§ **Work required**: Would you return the data below exactly as it stands, with every picture left out?

§ **Provided material**:
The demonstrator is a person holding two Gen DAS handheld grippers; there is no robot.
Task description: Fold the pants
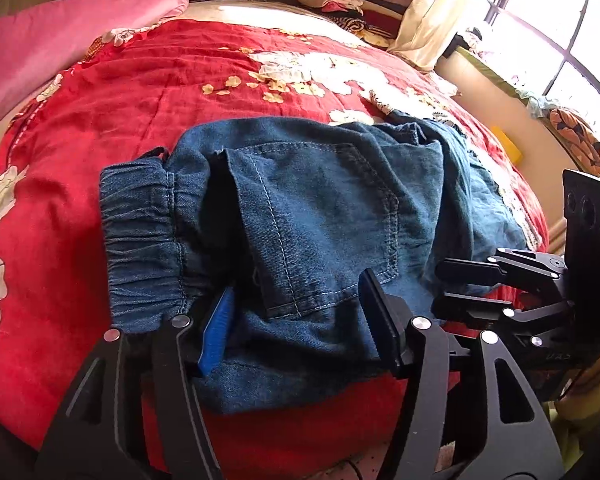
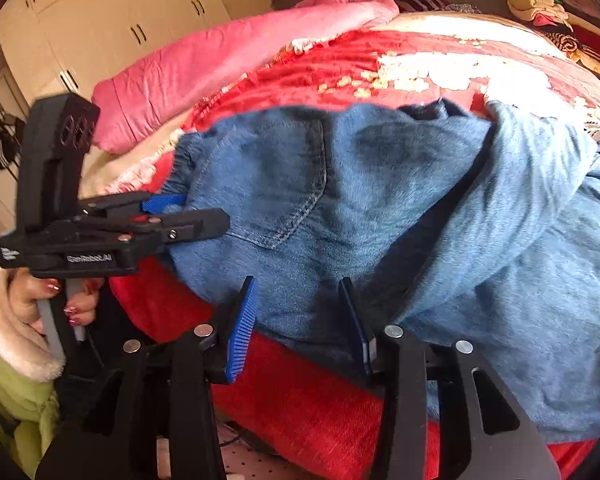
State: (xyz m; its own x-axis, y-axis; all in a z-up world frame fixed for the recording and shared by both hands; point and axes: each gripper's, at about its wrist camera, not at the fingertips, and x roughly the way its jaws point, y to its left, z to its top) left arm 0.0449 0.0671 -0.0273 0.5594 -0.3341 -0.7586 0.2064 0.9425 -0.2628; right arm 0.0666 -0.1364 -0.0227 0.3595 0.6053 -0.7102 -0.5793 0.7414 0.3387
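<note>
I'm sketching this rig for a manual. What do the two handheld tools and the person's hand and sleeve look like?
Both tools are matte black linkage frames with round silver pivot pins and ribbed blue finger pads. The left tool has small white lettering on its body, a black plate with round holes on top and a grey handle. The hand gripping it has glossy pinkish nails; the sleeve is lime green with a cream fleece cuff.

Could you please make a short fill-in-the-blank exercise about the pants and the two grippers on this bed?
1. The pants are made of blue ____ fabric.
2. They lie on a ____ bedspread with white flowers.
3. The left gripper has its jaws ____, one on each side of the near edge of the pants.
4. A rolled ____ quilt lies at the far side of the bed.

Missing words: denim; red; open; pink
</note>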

§ **Completed exercise**:
The demonstrator is a person holding two Gen DAS handheld grippers; there is no robot.
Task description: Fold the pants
State: (xyz m; its own x-axis, y-axis; all in a z-up world frame fixed for the recording and shared by both hands; point and axes: each gripper's, at about its wrist camera, not at the fingertips, and x roughly the way its jaws point, y to its left, z to its top) left arm 0.0449 0.0671 -0.0273 0.5594 -0.3341 -0.7586 0.2064 0.9425 -0.2628; right arm 0.0666 -0.1364 -0.0227 0.3595 0.6053 -0.7102 -0.5793 0.7414 0.3387
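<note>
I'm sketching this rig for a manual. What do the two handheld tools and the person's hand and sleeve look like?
Both tools are matte black linkage frames with round silver pivot pins and ribbed blue finger pads. The left tool has small white lettering on its body, a black plate with round holes on top and a grey handle. The hand gripping it has glossy pinkish nails; the sleeve is lime green with a cream fleece cuff.

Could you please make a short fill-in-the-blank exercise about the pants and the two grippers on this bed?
1. The pants are made of blue ____ fabric.
2. They lie on a ____ bedspread with white flowers.
3. The left gripper has its jaws ____, one on each side of the near edge of the pants.
4. A rolled ____ quilt lies at the far side of the bed.

Missing words: denim; red; open; pink
</note>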

The output is done.